As I have pointed put before, this special kind of danimcis called criticality is a key feature of health. Under this dynamics the system exhibits fluctuations (changes from mean value) of every size. Some times the systems exhibits very large values, sometimes low, but the exact statistical way this occur is given by the above mentioned mathematical transformation that follow a power law in frequency space.
In this way, the food pile criticality hypothesis means that if we could measure all important nutrients from our meals register their values in time (construct a nutrient time series) and then perform this kind of analysis, we could classified our diets on ordered, random or at criticality. As health is associated to criticality, and in these case the nutrients time series would be inputs for the systems, what the hypothesis consider implicitly is that in order to the organism to be in criticality it requires that its corresponden inputs also be at criticality.
This is also a requirement discussed in detail in Antifragile book by N. N. Taleb in which he state that antifragility is achieved under the correct ype un perturbations. As the author put it, organisms need some perturbations to be healthy but too much also takes them out of health, what correspond to a dosis-response profile of perturbations.
So a complete random or too ordered diet should eventually take the organism out of health. This is the case for both veganism, or strict carnivore diets.

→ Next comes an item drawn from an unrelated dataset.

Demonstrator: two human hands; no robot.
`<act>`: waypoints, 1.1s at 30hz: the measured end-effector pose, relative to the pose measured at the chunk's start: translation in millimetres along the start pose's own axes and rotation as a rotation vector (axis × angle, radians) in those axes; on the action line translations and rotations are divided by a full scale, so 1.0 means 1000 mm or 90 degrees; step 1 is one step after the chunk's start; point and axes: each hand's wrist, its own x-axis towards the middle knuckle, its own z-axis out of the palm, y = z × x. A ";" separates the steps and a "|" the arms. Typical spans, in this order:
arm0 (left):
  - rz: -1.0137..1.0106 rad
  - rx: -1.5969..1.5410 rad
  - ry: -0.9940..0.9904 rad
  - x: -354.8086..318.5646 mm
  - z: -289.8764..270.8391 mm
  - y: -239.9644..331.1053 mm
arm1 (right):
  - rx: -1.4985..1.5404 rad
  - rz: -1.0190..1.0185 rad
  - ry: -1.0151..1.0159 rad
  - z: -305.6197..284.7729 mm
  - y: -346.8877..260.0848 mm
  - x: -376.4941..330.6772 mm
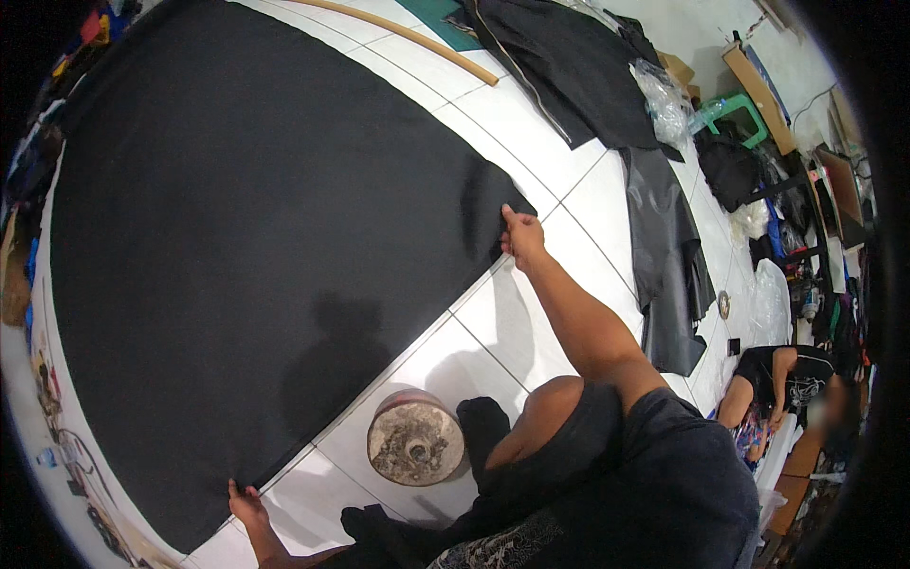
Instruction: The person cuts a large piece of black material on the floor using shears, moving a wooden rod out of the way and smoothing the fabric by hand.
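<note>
head — left head-worn fisheye | facing down | near the hands [523, 237] | wide across floor [588, 237]

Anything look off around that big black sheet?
One oddity: the round block beside the black sheet's near edge has a blotchy, worn-looking top, unlike the clean white tiles around it. I see no spill or tear.

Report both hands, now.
Left hand: touching the black sheet at its edge; grip cannot be told.
Right hand: closed, holding that sheet near a corner.
</note>
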 end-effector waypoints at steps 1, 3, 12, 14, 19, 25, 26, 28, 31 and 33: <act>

If you have been under western industrialized diet, that we have showed diminishes organism’s antifragility, and perturbate it by either changing to carnivore or vegan, most likely you will get short and medium term benefits for your health. Long term is not clear, and following the reasoning about criticality one would expect that under both people would loss health with time. How fast and the magnitud of that loss may depend on previous health before the change, other factors as exercise, stress and so on, and of course genetics.
So if not western industrialized, vegan or carnivore, how does a systemic healthy diets looks like?
Fortunately this kind of questioning is not new ant different cultures has gone trhough a try and error processes of centuries and have encode their results in traditional diets. One excellent example of this because if very well documented is the Orthodox church diet calendar as shared by Naleb in his X account.
So, evidence and theoretical reasoning points to that most likely we need a diet that some time is vegan, sometimes carnivore and many times omnivore + some fast.